WORK REQUEST: The lines from the top of the listing through the one containing "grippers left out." are to be retyped exactly, with no other lines.

DATA LISTING:
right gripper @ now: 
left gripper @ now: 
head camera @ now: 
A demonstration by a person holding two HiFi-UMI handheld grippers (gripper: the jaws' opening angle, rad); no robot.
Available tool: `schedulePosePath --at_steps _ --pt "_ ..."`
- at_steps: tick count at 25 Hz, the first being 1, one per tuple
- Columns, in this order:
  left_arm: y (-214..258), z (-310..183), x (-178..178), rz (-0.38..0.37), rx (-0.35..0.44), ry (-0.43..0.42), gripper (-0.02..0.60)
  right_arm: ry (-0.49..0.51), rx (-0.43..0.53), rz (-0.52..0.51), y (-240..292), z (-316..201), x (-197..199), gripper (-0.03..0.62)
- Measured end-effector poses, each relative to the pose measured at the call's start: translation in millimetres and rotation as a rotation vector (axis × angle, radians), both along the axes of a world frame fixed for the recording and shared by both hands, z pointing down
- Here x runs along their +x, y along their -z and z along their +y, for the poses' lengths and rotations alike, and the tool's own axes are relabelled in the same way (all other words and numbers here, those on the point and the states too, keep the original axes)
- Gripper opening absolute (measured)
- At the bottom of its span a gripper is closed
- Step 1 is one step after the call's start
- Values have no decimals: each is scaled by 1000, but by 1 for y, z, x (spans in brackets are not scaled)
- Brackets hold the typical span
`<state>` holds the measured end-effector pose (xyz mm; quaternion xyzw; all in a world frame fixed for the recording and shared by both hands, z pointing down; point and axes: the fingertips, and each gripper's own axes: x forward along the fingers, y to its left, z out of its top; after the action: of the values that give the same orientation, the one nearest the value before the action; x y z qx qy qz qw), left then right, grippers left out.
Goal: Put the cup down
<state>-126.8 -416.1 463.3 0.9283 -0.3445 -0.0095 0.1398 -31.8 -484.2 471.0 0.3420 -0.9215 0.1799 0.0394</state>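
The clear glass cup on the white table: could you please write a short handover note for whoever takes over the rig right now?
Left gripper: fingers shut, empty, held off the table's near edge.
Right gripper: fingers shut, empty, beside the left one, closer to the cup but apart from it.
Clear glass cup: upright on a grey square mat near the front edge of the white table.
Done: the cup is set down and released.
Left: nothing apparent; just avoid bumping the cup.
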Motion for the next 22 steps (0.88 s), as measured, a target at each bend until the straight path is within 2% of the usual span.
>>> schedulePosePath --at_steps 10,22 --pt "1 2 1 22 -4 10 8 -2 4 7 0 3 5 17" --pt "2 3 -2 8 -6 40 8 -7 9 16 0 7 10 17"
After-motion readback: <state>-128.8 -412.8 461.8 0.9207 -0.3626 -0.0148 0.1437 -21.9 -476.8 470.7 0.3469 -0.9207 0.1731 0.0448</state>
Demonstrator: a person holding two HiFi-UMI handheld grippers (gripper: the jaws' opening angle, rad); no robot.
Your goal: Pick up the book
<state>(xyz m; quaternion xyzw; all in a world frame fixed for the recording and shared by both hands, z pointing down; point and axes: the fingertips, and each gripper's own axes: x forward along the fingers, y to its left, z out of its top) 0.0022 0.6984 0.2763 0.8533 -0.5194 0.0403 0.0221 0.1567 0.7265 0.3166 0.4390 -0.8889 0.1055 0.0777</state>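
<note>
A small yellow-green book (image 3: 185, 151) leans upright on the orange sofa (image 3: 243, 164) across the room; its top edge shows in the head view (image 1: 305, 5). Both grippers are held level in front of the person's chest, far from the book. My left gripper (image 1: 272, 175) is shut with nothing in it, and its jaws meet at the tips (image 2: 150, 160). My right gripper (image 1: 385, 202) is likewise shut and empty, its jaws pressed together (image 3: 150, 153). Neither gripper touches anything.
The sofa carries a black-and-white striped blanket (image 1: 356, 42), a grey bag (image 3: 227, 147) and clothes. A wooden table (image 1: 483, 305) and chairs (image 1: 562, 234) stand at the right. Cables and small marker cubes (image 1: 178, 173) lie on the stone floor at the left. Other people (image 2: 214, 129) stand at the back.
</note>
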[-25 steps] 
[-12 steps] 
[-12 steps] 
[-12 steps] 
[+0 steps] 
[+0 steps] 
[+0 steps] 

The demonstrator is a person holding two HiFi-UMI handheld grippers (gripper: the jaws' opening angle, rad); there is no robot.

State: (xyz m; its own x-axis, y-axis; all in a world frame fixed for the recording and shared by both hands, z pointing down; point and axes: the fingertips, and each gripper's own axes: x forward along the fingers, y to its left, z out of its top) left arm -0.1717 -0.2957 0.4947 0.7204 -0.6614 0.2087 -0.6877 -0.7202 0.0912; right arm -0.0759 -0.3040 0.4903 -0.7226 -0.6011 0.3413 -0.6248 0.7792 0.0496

TASK OUTPUT:
right gripper @ now: 
left gripper @ now: 
head camera @ now: 
A demonstration by a person holding two HiFi-UMI handheld grippers (gripper: the jaws' opening angle, rad); no robot.
Available tool: `schedulePosePath --at_steps _ --pt "_ ..."`
- at_steps: tick count at 25 Hz, the first being 1, one per tuple
- Columns, in this order:
  left_arm: y (-214..258), z (-310..183), x (-178..178), rz (-0.38..0.37), rx (-0.35..0.44), ry (-0.43..0.42), gripper (-0.02..0.60)
  right_arm: ry (-0.49..0.51), rx (-0.43..0.53), rz (-0.52..0.51), y (-240..292), z (-316..201), x (-197..199), gripper (-0.03..0.62)
- Measured end-effector poses, each relative to the pose measured at the call's start: translation in millimetres and rotation as a rotation vector (axis × angle, radians), both along the axes of a world frame fixed for the recording and shared by both hands, z pointing down
- Here x runs along their +x, y along their -z and z along their +y, for the poses' lengths and rotations alike, and the tool's own axes are relabelled in the same way (all other words and numbers here, those on the point and the states too, keep the original axes)
- Gripper opening absolute (measured)
- At the bottom of its span a gripper is closed
- Step 1 is one step after the call's start
- Values have no decimals: each is scaled by 1000, but by 1 for y, z, x (spans in brackets are not scaled)
- Brackets hold the typical span
`<state>` holds the measured end-effector pose (xyz mm; quaternion xyzw; all in a world frame fixed for the recording and shared by both hands, z pointing down; point and axes: the fingertips, and each gripper's own axes: x forward along the fingers, y to its left, z out of its top; after the action: of the values that give the same orientation, the one nearest the value before the action; x y z qx qy qz qw), left then right, grippers left out.

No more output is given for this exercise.